_Prompt:_ When you reach the line in the data below that contains "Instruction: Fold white", please start repeating lines exactly, and stop after the line that contains "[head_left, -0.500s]", repeating nothing else.

Collected data
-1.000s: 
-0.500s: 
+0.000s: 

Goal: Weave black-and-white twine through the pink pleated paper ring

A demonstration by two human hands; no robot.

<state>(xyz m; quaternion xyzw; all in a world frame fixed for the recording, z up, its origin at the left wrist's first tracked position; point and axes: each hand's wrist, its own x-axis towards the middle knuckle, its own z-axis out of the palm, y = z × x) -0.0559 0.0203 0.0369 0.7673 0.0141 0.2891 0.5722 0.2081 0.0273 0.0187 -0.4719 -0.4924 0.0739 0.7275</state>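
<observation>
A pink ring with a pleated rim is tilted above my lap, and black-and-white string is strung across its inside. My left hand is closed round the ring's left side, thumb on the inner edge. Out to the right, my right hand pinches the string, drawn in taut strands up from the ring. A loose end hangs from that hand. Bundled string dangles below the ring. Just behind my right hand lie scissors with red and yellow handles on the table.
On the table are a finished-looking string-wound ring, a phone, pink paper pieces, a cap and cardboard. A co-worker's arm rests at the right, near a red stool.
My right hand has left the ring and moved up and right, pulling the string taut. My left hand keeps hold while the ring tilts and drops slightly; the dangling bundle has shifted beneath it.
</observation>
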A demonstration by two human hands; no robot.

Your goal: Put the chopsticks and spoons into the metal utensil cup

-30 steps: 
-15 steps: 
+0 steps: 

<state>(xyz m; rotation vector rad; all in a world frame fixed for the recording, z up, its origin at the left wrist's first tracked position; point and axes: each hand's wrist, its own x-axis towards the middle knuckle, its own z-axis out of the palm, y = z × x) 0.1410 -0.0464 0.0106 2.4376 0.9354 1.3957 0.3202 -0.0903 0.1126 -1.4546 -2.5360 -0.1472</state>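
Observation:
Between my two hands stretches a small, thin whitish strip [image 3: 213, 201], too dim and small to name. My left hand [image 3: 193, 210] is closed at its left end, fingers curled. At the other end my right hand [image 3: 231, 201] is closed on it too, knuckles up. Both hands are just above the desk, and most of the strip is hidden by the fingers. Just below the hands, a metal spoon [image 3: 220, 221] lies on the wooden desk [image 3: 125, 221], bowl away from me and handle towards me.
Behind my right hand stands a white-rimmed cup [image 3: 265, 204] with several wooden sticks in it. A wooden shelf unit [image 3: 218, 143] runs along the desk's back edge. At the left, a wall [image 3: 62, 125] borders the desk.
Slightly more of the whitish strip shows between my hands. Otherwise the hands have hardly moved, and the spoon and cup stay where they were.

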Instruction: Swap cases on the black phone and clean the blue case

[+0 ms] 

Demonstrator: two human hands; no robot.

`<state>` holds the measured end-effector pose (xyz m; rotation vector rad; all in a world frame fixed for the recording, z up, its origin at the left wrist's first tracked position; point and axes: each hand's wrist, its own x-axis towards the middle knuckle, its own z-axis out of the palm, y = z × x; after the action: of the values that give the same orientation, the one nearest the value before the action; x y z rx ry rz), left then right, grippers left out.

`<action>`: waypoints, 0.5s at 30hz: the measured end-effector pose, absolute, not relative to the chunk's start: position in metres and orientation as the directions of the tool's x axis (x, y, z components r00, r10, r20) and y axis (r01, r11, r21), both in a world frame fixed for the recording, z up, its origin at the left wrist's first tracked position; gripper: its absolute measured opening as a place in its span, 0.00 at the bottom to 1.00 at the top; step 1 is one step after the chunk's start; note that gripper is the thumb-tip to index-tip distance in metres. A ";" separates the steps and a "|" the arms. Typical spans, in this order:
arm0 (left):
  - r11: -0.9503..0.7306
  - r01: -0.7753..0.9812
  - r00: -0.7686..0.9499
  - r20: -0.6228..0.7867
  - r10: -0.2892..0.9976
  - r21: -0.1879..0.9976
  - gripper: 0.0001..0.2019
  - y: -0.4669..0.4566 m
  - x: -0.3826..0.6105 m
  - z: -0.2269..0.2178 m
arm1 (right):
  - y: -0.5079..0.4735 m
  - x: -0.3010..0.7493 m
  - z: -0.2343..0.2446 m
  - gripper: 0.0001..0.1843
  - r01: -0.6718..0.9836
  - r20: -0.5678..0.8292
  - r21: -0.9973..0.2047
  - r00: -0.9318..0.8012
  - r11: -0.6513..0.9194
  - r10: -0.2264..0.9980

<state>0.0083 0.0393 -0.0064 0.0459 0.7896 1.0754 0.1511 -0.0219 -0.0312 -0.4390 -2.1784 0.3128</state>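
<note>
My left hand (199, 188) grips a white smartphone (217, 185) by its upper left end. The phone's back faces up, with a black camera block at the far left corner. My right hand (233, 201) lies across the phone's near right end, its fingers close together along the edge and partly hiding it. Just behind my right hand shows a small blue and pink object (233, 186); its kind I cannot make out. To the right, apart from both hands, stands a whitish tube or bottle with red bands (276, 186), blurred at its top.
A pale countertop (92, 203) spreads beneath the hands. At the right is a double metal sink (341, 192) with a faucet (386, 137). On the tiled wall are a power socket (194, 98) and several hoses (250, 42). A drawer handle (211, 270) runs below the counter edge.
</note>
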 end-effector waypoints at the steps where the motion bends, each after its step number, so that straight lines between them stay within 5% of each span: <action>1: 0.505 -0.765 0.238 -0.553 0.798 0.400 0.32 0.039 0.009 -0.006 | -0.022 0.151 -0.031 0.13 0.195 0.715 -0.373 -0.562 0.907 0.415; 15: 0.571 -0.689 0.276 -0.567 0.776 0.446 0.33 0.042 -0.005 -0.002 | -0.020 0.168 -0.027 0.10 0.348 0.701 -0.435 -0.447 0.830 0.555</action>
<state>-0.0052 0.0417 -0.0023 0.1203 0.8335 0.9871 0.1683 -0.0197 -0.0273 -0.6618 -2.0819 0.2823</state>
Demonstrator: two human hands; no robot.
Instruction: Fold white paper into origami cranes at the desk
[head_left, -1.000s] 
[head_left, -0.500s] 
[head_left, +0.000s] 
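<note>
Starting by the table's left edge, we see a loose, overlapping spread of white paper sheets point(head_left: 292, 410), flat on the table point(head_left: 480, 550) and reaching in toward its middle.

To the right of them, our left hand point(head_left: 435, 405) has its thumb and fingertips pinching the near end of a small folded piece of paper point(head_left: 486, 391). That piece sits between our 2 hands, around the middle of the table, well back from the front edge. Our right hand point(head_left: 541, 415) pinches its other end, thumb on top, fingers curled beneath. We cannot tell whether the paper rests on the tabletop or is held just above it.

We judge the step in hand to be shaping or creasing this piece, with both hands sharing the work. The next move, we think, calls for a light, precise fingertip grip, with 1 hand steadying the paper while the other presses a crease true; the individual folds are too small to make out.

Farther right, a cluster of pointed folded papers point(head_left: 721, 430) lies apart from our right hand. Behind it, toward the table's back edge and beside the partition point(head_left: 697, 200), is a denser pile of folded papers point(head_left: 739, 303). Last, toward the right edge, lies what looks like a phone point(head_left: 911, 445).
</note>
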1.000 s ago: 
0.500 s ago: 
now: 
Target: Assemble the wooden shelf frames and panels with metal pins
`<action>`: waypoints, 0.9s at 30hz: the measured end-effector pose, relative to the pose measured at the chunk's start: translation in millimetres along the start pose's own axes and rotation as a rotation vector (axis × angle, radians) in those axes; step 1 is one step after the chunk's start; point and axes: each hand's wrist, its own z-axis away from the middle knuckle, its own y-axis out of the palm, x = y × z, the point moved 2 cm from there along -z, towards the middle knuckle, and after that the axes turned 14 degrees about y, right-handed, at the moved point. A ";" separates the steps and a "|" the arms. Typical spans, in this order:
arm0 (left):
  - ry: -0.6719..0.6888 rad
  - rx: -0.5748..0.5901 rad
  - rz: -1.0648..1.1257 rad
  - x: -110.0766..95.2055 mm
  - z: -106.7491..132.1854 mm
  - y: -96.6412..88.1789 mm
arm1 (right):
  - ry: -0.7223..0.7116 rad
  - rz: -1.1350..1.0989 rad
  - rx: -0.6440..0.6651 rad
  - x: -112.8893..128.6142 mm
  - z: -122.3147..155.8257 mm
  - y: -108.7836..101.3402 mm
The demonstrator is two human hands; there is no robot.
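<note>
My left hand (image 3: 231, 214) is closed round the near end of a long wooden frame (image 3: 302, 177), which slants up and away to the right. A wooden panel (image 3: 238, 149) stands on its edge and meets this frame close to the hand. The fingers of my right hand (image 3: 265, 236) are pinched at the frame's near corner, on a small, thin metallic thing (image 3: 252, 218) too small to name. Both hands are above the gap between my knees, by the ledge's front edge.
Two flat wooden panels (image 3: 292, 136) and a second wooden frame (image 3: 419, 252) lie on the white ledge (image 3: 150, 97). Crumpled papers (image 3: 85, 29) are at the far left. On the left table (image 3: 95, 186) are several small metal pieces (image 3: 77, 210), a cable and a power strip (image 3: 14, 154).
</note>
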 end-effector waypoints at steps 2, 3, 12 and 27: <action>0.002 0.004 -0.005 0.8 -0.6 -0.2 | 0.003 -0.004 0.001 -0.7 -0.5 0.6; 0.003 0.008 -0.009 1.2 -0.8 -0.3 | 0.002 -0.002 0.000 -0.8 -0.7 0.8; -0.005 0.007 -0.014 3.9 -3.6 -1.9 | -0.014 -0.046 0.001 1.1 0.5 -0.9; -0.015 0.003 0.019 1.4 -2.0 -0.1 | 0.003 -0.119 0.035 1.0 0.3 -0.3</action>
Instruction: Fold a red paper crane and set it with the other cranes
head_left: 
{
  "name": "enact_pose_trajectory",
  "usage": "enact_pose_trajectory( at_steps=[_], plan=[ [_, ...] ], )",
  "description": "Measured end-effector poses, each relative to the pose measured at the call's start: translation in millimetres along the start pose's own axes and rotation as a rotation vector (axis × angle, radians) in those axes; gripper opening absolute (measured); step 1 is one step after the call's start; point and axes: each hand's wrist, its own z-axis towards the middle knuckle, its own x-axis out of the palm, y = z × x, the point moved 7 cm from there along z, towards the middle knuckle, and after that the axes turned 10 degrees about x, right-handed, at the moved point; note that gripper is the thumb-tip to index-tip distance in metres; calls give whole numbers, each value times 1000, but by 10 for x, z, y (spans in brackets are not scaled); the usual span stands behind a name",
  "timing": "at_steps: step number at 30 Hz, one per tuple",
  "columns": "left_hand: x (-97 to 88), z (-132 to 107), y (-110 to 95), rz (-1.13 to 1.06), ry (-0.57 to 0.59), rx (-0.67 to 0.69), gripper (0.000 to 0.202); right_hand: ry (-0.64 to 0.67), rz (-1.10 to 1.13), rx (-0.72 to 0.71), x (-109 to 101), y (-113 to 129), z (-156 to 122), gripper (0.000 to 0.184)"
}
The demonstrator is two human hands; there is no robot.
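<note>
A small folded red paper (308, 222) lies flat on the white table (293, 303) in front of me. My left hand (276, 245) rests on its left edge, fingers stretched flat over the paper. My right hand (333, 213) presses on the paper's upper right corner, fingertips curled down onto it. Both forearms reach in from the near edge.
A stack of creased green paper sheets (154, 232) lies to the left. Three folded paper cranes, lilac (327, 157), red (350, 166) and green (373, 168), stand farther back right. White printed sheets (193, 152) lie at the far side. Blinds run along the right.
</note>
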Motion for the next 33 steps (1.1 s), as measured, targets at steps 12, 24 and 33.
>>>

_Task answer:_
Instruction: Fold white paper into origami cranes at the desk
[head_left, -1.000s] 
[head_left, -0.500s] 

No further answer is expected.